Historians’ verdicts.
“Somerset was vacillating but self-willed, highminded yet prone to idées fixes [‘fixed ideas’]. Seeking to appear virtuous and to be held in wide esteem, he courted mass popularity while sugar-coating his natural severity with talk of clemency and justice… Yet altruism was absent: Somerset equated his ambition with the public good… his true opinions were always those of his time: aristocratic, acquisitive, authoritarian. If Somerset was slow to respond to revolt, this stemmed not from charity but from irresolution and his urge not to be distracted from his consuming obsession: the conquest of Scotland.”
John Guy
“In the past he has been regarded as a genuine humanitarian, sympathetic to the plight of the poor. More recently, doubts have been expressed about whether he had any interest in social reform and it has been claimed that he was an arrogant self-seeker who refused to accept advice, and who enriched himself with confiscated church property.

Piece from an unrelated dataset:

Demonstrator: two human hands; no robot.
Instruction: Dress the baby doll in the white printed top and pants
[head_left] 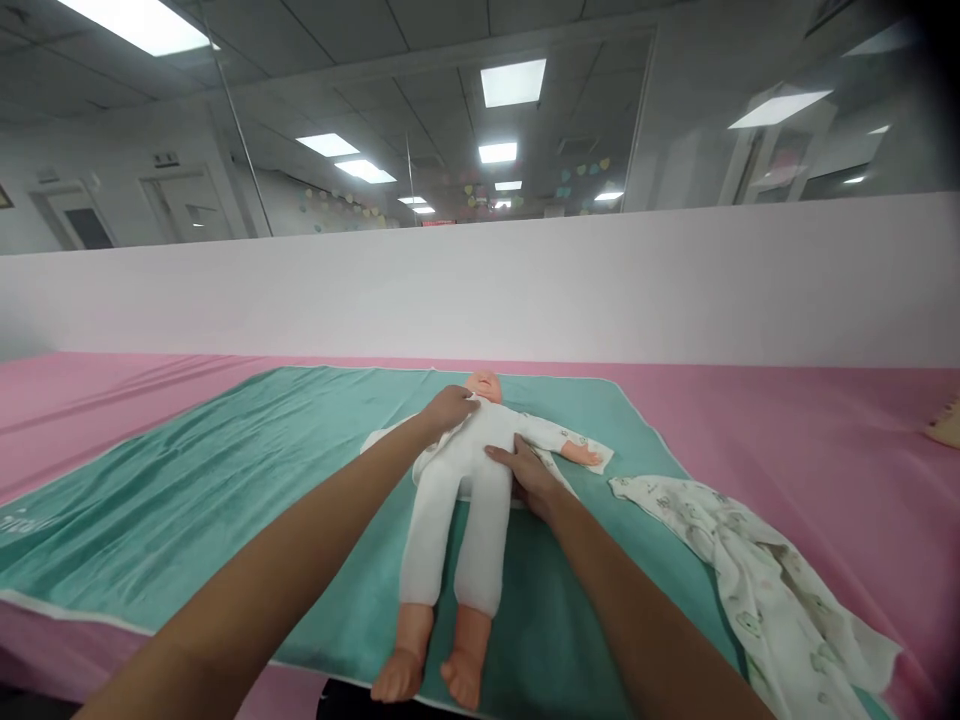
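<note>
A baby doll [476,450] with a white cloth body lies on its back on a green sheet [330,520], its bare feet toward me. A printed white baby shirt [544,432] covers the doll's arm on the right side, and part of it lies spread beneath the body. My left hand [450,408] is closed at the doll's upper chest near the neck, with its fingertips on white cloth. My right hand [531,472] grips the doll's side at the waist, thumb on the belly; its other fingers are partly hidden.
Printed baby pants [765,580] lie crumpled at the right edge of the sheet. Pink cloth [795,430] extends under and around it. A low white wall [480,290] stands behind, with glass above. A pale object [943,424] shows at the far right edge.
</note>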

Using the same evidence, historians currently see him as a typical Tudor soldier and statesman, whose main interest was the war against Scotland and France. As such he is regarded as being no more greedy, and no more sympathetic to the poor than his fellow aristocrats. Certainly, in February 1547 the other members of the Council were just as quick to accept lands and titles as Somerset himself.”